Exactly the lines starting at the line containing "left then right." and ending at the line containing "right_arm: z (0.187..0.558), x" are to be written out from the listing below, both included.
######
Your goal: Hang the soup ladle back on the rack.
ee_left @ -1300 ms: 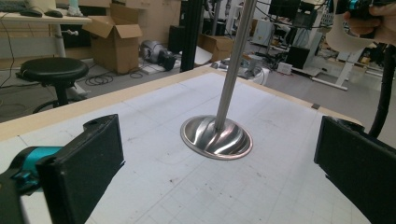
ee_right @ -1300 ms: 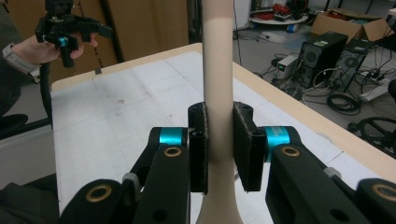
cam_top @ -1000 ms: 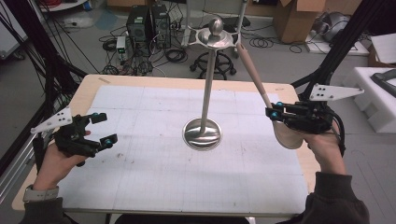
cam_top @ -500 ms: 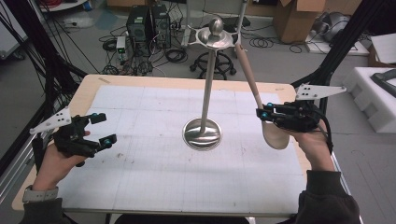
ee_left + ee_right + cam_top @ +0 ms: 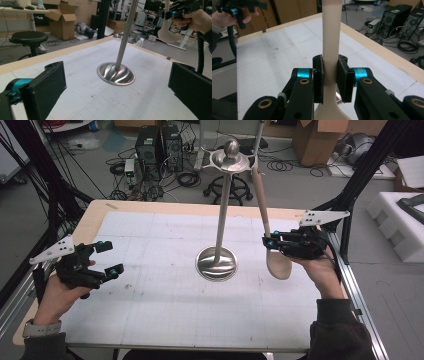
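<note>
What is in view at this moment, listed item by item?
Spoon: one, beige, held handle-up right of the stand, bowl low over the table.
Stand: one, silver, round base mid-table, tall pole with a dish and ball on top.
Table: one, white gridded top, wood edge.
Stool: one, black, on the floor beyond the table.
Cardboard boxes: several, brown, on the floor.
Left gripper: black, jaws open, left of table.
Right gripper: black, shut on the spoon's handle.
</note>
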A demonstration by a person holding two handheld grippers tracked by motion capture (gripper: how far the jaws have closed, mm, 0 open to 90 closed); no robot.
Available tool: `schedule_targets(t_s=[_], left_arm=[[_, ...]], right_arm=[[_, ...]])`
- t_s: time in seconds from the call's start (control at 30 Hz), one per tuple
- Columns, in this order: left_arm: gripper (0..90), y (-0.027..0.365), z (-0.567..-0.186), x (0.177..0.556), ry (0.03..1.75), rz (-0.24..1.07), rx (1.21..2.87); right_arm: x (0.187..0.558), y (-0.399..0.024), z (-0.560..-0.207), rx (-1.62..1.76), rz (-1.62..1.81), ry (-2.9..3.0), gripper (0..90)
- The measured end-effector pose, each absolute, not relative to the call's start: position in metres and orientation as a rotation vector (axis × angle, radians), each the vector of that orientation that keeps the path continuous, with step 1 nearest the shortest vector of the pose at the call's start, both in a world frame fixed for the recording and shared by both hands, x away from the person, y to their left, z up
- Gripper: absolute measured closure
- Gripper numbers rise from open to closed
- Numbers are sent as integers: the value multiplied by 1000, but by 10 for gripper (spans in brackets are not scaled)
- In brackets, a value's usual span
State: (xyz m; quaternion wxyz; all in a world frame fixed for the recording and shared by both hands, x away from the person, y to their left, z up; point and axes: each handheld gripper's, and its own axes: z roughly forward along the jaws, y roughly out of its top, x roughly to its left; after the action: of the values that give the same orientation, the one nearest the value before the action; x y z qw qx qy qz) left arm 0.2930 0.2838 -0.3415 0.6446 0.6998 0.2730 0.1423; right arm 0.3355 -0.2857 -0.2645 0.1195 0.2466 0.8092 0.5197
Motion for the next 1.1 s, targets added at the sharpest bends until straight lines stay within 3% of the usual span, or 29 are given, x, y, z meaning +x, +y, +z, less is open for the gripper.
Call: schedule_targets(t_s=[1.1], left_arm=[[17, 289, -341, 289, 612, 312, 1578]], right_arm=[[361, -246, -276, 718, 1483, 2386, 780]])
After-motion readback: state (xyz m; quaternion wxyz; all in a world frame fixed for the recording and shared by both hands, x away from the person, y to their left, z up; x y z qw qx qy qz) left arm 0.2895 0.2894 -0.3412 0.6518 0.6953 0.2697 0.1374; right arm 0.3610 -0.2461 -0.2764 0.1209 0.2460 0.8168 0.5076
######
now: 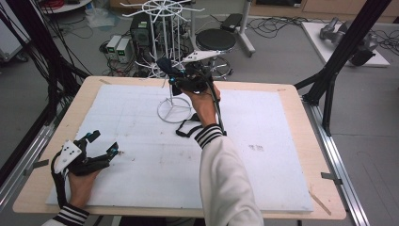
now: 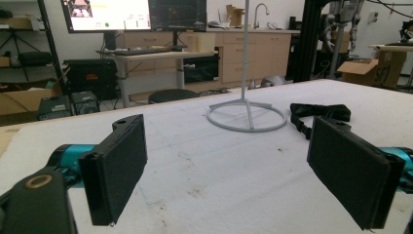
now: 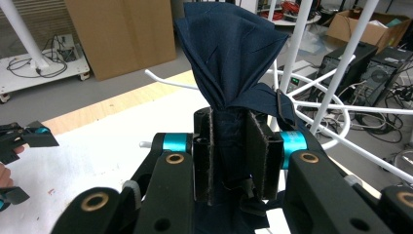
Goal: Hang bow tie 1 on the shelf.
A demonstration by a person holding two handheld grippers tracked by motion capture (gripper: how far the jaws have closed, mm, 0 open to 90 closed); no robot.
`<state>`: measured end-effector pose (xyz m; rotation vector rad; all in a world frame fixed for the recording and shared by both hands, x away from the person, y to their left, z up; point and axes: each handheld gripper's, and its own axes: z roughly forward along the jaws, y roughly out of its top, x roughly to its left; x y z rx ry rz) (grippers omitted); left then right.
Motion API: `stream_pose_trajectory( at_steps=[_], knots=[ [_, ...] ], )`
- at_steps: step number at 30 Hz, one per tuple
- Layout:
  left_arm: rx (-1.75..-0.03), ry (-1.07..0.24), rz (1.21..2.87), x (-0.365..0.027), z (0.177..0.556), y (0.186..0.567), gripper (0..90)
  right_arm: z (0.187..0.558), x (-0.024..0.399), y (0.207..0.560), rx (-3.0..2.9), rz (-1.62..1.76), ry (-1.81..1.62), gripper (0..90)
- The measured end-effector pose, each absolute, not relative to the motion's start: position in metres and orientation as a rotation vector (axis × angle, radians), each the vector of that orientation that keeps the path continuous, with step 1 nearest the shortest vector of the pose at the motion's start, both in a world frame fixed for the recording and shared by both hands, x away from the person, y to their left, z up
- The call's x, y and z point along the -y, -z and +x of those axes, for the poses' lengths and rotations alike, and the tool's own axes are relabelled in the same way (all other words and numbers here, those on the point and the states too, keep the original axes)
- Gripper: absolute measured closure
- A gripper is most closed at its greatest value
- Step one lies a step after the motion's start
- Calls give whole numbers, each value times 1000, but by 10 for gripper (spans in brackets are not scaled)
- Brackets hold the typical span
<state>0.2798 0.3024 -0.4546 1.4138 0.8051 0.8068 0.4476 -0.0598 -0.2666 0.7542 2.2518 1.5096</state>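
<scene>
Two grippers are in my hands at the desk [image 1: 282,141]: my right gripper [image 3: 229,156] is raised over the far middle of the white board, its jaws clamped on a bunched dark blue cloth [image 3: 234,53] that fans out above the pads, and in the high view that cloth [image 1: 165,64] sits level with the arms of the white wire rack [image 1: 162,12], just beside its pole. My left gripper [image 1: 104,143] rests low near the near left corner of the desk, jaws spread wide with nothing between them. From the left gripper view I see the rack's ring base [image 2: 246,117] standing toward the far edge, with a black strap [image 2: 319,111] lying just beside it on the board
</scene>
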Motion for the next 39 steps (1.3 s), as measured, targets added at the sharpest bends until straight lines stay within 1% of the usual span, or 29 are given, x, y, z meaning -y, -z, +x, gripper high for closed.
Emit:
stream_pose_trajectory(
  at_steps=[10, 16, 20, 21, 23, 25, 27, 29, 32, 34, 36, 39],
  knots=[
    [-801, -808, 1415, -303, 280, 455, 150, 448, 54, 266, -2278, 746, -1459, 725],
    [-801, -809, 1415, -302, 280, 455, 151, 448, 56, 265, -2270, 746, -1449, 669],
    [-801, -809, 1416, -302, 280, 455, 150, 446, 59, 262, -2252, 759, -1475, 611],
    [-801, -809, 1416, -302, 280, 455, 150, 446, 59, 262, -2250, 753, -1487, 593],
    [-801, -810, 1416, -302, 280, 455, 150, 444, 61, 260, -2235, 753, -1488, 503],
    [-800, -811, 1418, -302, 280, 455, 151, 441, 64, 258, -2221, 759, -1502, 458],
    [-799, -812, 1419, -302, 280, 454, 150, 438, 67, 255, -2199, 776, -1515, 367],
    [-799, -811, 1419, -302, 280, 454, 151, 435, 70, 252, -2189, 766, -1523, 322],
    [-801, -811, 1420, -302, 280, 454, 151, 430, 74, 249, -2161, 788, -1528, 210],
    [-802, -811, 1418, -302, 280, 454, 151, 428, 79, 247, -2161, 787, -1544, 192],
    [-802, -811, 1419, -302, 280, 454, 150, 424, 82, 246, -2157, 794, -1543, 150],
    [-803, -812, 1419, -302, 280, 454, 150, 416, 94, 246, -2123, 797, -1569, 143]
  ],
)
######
- [RESPONSE]
`<state>`: measured end-effector pose (xyz m; rotation vector rad; all in a world frame fixed for the recording and shared by both hands, x away from the person, y to their left, z up; point and axes: each handheld gripper's, and its own axes: z roughly forward along the jaws, y roughly out of its top, x roughly to its left; x y z rx ry rz) (grippers omitted); left then right.
Motion API: `stream_pose_trajectory( at_steps=[_], knots=[ [_, ...] ], )`
- at_steps: step number at 30 Hz, one per tuple
- Layout:
  left_arm: rx (-1.75..-0.03), ry (-1.07..0.24), rz (1.21..2.87), x (-0.365..0.027), z (0.177..0.556), y (0.186..0.567), gripper (0..90)
  right_arm: z (0.187..0.558), x (-0.024..0.399), y (0.207..0.560), rx (-3.0..2.9), rz (-1.62..1.76), ry (-1.81..1.62), gripper (0..90)

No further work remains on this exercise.